Some time after 1791 a group of the best pupils was selected to qualify as teachers and then to give their services gratuitously to others. In 1796 these, with the managers of the school, were formed into a new society known as the Brotherly Society (fn. 106) which laid down its 'objects of improvement' as 'reading, writing, arithmetic, drawing, geography, natural and civil history, and morals, or in short, whatever may be generally useful to a manufacturer, or as furnishing principles for active benevolence and integrity'. (fn. 107) In 1817 it had 45 members. (fn. 108)

Connected with the Brotherly Society was a sick or benefit club, originally sponsored by James Luckock, a leading member. It was formally named the Brotherly Benefit Society in 1798, (fn. 109) and was confined to boys and teachers of the school. (fn. 110)
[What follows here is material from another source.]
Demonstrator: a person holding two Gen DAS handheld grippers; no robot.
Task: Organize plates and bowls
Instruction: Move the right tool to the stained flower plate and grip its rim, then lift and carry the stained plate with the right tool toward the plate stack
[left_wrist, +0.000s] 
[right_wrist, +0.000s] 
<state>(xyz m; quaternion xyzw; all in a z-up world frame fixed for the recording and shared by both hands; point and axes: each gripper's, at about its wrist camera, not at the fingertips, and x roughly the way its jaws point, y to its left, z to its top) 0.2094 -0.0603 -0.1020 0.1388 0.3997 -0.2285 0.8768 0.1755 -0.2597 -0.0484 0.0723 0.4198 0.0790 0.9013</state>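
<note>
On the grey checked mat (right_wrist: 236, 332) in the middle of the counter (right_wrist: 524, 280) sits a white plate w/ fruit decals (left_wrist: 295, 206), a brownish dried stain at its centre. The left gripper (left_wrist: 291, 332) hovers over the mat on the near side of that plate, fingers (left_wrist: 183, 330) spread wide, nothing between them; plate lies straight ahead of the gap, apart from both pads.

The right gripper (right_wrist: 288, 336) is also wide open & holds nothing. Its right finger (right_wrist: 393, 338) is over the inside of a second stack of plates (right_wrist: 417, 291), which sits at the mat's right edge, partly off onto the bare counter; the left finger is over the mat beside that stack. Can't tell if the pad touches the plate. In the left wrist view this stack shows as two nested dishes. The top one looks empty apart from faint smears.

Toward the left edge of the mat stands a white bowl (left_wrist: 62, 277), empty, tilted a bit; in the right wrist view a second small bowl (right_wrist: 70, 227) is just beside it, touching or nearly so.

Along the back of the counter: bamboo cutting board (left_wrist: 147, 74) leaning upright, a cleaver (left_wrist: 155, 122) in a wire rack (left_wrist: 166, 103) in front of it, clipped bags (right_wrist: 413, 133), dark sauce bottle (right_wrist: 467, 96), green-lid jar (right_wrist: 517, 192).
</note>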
The Birmingham Brotherly Society was later described as 'the first Mechanics' Institute in Britain', (fn. 111) although it preceded the Mechanics' Institute movement by some 35 years. Birkbeck denied that he obtained his idea from the Brotherly Society, (fn. 112) but certainly the society's aims and methods, its system of lectures, classes, and debates, its emphasis on mechanics, and its scientific library, all made it in some ways similar to the later institutions. It was still in existence in 1851. (fn. 113)

In 1797 (fn. 114) a library for the benefit of the working classes was founded by two Sunday-school teachers, William and Samuel Carpenter. At first it was open only to members of the school and had 20 subscribers paying 1d. a week each. It was soon made public and assumed the name first of the Bristol Street Society, and then in 1799, on removal to Paradise Street, of the Artisans' Library. After several further removals it settled in 1811 in Edmund Street. In 1825 it had subscribers and 1,500 volumes covering history, biography, voyages, travel, arts and science, poetry, drama, and novels, although the last were not particularly encouraged. (fn. 115) Many of the books were reported 'out of condition from being so well thumbed by hard working operatives'. (fn. 116)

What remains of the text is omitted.